One-carbon homologation of alkenes

Abstract

One-carbon homologues are structurally related and functionally identical organic molecules whose chain lengths differ by a single methylene (-CH₂-) unit¹. Across many classes of molecule-including pharmaceutical agents, natural products, agrochemicals, fragrances and petroleum products-the physicochemical characteristics exhibited by members of a homologous series subtly differ from one compound to another, which can impart remarkable differences to their function². The efficient generation of homologues is, therefore, an important strategy in molecular discovery programmes^3,4. Despite the availability of homologation strategies for several functional groups^5,6, direct and general methods for one-carbon chain extension in alkenes remain an unmet synthetic need^7,8. Here we report a catalytic one-carbon homologation process that is effective for many classes of alkene in simple and complex molecules. By leveraging the intrinsic reactivity of a new multifaceted allylsulfone reagent, a streamlined one-pot process, involving cross-metathesis and a fragmentation-retro-ene cascade, formally inserts a single methylene unit into the alkene chain. Among the applications of this process to several structurally and functionally complex molecules, we demonstrate how this practical transformation generates previously unexplored homologues of cyclosporine A⁹. These homologues exhibit modulated pharmacological and biological properties and could provide promising leads as cyclophilin inhibitors, a target that has great potential in many disease areas¹⁰.

Fig. 1. Evolution of a strategy for one-carbon alkene homologation.

a, The effect of homologues on biological activity: side chain length compared with immunosuppressive activity in a family of natural products. b, Homologation processes for common functional groups. c, Generally adopted sequence for alkene homologation. d, Design plan for a catalytic one-carbon alkene homologation process.

Fig. 2. Development of a one-carbon alkene-homologation process.

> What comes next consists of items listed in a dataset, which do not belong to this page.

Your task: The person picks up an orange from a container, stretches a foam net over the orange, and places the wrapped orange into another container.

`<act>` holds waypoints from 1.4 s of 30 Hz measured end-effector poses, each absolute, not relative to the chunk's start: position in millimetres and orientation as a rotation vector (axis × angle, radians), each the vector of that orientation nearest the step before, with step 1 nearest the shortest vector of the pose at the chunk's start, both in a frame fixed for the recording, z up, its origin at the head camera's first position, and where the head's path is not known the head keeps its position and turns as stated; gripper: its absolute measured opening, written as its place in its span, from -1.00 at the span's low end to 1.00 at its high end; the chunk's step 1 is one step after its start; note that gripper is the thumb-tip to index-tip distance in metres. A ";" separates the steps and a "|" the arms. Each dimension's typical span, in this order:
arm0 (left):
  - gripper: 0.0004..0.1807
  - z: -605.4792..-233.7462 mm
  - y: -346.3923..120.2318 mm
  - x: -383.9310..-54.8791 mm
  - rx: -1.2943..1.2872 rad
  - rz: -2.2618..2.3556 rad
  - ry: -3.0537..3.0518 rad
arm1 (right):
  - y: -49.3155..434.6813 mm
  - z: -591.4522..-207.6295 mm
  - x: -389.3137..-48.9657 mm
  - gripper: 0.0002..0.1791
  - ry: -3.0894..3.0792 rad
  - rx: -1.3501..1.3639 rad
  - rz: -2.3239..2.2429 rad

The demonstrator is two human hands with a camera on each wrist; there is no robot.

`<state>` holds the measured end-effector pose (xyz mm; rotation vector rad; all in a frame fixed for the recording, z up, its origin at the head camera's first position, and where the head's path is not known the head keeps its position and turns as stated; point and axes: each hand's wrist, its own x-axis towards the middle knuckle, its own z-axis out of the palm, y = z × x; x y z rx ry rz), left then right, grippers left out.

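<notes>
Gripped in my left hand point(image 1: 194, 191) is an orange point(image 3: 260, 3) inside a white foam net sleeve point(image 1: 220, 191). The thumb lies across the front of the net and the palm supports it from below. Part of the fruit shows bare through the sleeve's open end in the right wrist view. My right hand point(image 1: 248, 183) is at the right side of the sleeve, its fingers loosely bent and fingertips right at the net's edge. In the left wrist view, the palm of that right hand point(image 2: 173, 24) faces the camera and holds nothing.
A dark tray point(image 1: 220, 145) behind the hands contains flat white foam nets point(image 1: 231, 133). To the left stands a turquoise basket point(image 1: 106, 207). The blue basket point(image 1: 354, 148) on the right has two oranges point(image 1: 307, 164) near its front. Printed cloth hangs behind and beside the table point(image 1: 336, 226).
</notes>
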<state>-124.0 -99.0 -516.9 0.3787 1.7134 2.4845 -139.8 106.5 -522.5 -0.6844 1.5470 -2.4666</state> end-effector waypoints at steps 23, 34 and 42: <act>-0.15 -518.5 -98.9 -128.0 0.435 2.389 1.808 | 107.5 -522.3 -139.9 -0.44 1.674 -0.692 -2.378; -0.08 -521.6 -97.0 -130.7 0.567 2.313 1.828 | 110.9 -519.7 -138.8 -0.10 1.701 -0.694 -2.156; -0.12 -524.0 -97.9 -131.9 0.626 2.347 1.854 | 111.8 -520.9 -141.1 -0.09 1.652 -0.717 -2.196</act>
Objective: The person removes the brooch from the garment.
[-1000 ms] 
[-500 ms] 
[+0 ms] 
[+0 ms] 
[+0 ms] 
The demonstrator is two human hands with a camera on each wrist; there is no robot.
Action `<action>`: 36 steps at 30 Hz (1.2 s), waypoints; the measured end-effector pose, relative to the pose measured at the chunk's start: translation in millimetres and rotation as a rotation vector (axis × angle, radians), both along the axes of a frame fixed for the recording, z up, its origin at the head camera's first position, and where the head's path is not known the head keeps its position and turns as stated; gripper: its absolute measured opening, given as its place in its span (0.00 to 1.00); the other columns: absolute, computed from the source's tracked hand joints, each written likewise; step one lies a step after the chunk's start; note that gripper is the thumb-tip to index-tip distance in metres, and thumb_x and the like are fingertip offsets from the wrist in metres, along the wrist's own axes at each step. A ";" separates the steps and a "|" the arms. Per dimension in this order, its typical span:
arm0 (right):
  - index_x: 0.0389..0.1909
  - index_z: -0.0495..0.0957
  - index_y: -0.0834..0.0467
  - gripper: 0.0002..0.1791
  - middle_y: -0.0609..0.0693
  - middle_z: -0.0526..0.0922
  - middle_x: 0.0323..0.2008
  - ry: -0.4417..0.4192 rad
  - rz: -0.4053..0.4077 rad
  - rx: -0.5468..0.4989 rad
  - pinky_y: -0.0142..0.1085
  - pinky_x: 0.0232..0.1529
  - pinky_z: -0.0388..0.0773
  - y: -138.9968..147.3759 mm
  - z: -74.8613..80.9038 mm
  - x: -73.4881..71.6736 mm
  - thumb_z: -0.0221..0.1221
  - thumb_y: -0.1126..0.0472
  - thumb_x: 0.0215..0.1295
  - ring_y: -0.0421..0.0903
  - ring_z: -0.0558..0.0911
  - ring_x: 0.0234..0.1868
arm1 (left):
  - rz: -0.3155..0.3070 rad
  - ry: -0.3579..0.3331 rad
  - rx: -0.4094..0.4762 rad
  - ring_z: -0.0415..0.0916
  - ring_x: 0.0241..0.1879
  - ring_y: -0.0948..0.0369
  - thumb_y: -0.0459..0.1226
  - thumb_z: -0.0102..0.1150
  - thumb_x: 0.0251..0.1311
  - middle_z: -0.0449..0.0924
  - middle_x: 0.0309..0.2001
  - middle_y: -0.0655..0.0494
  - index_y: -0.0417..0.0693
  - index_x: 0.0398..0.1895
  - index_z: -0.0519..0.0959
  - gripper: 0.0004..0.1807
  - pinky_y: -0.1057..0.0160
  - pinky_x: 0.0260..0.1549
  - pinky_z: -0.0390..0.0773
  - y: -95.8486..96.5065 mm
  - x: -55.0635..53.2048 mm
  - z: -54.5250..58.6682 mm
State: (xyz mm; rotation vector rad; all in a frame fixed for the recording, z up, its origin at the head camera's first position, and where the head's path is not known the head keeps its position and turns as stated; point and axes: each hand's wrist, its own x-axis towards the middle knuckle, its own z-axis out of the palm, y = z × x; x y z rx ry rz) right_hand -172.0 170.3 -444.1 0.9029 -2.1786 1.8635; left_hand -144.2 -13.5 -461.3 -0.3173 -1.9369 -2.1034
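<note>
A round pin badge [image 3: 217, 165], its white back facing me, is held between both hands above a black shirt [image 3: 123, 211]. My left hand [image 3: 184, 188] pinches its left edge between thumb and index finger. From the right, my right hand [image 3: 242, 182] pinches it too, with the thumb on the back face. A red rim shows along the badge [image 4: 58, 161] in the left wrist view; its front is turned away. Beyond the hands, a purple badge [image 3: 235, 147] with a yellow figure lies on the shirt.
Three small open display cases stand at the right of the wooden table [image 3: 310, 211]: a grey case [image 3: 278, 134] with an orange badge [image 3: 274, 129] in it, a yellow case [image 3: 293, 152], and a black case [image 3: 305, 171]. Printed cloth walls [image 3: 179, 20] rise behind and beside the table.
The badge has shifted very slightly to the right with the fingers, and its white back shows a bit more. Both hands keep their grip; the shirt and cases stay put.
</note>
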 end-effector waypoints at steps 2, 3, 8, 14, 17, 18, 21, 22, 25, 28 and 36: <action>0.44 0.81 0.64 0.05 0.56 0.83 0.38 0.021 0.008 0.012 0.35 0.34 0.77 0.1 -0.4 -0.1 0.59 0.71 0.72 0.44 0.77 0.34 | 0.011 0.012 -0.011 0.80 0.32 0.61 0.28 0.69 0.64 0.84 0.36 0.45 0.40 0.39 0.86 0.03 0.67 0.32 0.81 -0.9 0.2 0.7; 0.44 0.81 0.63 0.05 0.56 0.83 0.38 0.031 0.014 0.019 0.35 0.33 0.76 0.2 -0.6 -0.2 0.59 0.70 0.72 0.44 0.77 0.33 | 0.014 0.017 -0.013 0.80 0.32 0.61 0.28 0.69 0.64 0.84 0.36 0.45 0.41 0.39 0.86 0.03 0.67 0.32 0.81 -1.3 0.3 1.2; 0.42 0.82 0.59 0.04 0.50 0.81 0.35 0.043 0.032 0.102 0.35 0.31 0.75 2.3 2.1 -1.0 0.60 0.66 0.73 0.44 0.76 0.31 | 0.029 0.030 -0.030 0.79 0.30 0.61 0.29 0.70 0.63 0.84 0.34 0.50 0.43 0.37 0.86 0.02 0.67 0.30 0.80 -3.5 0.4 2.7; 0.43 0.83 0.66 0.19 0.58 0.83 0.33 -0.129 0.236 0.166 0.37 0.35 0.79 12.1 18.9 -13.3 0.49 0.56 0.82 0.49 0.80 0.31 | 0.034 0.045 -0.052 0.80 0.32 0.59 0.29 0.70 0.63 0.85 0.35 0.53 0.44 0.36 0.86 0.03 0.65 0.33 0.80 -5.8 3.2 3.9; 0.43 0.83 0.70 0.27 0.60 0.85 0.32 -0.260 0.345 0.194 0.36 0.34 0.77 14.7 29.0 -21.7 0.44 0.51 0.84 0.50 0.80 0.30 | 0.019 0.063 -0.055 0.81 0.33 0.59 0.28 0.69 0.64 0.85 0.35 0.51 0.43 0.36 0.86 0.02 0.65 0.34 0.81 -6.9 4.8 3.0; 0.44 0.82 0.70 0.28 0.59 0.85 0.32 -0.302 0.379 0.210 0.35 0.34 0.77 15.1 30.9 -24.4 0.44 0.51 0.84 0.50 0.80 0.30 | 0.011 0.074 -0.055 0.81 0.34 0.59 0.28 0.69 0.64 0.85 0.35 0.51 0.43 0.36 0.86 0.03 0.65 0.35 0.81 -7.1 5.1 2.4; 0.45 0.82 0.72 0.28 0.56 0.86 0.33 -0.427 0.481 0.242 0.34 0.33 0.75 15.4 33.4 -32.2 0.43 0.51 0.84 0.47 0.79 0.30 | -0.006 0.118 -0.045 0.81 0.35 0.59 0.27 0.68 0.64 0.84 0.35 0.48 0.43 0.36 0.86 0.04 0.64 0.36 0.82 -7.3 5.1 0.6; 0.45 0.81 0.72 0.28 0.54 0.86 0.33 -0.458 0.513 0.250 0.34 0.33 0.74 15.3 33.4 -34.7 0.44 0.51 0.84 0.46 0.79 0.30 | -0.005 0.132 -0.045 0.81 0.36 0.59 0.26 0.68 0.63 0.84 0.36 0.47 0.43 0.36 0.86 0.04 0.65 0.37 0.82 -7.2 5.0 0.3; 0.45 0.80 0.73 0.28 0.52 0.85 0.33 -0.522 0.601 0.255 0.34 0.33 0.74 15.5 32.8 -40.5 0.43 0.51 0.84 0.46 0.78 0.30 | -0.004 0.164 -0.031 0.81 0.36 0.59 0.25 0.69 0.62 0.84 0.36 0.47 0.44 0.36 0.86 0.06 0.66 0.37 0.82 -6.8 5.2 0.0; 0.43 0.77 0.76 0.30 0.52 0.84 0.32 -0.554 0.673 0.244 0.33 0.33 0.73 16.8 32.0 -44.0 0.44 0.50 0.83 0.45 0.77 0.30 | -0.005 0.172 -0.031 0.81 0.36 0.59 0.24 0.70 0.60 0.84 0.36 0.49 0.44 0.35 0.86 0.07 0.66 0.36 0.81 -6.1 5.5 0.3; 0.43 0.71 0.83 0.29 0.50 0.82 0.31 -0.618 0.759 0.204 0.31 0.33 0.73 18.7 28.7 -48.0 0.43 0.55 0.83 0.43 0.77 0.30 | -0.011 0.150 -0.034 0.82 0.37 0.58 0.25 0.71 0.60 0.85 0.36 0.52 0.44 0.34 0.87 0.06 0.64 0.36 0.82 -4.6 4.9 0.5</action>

a, Optimized conditions for the one-pot alkene homologation process. b, Scope of monosubstituted alkenes. c, Natural products and bioactive molecules. AY, assay yield (¹H NMR); ^‡based on recovered starting material.

Fig. 3. One-carbon alkene homologation of architecturally complex molecules.

a, One-carbon homologation of the vinyl ACCA motif, common to many antiviral drugs. b, Streamlined one-carbon homologation of the alkene side chain in tacrolimus and its comparison to a stepwise synthesis.

Fig. 4. Homologation of disubstituted alkenes.

a, Chain extension of 1,1-disubstituted alkenes with 1CTR 1b and scope. b, Homologation of 1,2-disubstituted alkenes and application to feedstock upgrading. c, Two-carbon homologation of terminal alkenes: introduction of carbons into the alkene chain and at double-bond terminus. d, Experiments to explore the E/Z selectivity of the retro-ene process. e, Ring expansion of macrocycles. AY, assay yield (¹H NMR).

Fig. 5. Homologation of cyclosporine A and biological evaluation of its corresponding homologues.

a, Iterative one-carbon homologation of cyclosporine A (CsA). b, IL-2 release from Jurkat T cells for CsA, 21 and 22 (center values represent the means of three replicates; error bars represent s.e.m.). c, Biochemical assay for calcineurin inhibition for CsA, 21 and 22 (assays were performed in duplicate, with IC₅₀ values calculated from mean averages).

Fig. 6. Synthesis of new cyclosporine A analogues and their biological evaluation.

a, Exploiting the modularity of the 1CTR for side chain functionalization. b, Contra-thermodynamic isomerization of cyclosporine A (CsA) and its homologation to homoisocyclosporine. c, Biochemical assays for calcineurin inhibition and cyclophilin binding for compounds 21–26 (assays were performed in duplicate, with IC₅₀ and K_d values calculated from mean averages).